Вскоре замелькали деревянные ложки и с варевом было покончено. Налив в алюминиевые кружки чаю, Митяйка улёгся возле костра и, сонно помаргивая, сказал:
– Деда, ты обещал сказку.
– Не сказку, а сказ, – поправил тот. – Отличие знаешь?
– Неа…
– Отличие в том, что сказ — это почти что быль… – Дед задумчиво подбросил сухую ветку в огонь. – Про что сейчас расскажу, то с моим дедом случилось.
Он помолчал некоторое время, а потом заговорил, глядя на огонь.
Дед мой, Тихон, родился в аккурат в начале нового столетия, первого января тысяча девятисотого года. На тот момент каторга ещё существовала. Однако тех, кто отбыл срок, на материк не отпускали, запрет такой сделали. Зато давали землю, где можно домишко какой-никакой срубить. Вот его отец из таковых оказался.
– Деда, он был вор?
– Кто? – отвлёкся от рассказа Порфирий. – А! Прадед мой, Силантий. Нет, не вор. Подрался он, да в драке случайно зашиб насмерть односельчанина. – Он лёг поудобнее и присторожил внука. – Не отвлекай, а не то вовсе замолчу.

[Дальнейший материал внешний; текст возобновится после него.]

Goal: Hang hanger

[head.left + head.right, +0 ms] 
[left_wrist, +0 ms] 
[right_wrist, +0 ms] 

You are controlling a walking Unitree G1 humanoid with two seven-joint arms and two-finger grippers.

Так вот. Родился, значит Тихон, ну и рос себе помаленьку. А неподалёку от их дома стойбище гиляков было. Подрос маненько Тиша и задружился с девчоночкой оттуда, Салмень, кажись… Ихние имена больно мудрёные! Так наши предки на свой манер и переиначивали.

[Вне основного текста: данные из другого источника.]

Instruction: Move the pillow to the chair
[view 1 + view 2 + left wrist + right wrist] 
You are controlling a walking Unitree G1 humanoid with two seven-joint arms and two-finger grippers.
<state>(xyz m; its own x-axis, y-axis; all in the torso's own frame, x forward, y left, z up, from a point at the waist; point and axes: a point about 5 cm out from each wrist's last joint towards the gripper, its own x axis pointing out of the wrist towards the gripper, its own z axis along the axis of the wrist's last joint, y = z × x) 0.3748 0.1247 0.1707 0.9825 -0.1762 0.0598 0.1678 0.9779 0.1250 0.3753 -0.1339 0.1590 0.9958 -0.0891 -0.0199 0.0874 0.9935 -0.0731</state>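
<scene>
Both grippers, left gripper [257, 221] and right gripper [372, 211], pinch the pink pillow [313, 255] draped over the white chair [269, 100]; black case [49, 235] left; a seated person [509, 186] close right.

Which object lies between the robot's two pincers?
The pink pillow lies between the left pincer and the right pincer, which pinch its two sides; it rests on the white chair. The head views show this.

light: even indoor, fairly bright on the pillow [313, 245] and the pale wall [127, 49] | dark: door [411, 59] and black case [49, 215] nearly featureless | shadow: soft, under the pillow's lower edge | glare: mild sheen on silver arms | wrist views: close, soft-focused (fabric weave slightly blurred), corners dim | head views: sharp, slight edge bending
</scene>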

Гиляки дюже приспособленные были к природе острова. Знали, где места рыбные, где какого зверя бить, где травку, ягоду брать. И поселенцам тайны эти сперва не таясь открывали. Да не все, вишь, люди одинаковы. У местных свои поверья имелись. На всяк случай своя присказка. То бишь, зверя бить токмо в дни определённые, рыбу также и всё остальное. И многие из наших этому следовали. Многие да не все.
Салмень с Тишкой облазили всю округу. Им уже лет по восемь было. А тогда быстро взрослели. Гилячка научила Тихона с луком управляться, силки ставить и прочую охотничью науку не таила. Показали и места ягодные. Бывало, Тиша самым первым в избу приносил охапки дикого лука, черемши, щавеля, крапивы и травки вкусные. Мать иной раз супротивничает. Чего, мол, таскается с чужачкой. А отец свою линию гнёт: «Живём на земле, что им издревле принадлежит, так и нечего нос воротить от их мудрости!»
Ну, прав, конечно. Мать вздохнёт и отступит.
Вот как-то раз Тиша и Салмень отправились за клюквой на болото. Торбоса обули и пошли. Осень уж в окна стучала, холода по утрам траву серебрили. Но клюква – ягода на особинку. Ей что холода? Нипочём! По зиме снимешь снег, а она тут как тут, алеет на кочке.
Пришли ребятишки на место означенное и быстро наполнили коробы. Присели передохнуть перед обратной дорогой, подкрепиться кой-какой едой. Салмень возьми и скажи:
– А что, Тиша, видал ли ты Деву Туманную?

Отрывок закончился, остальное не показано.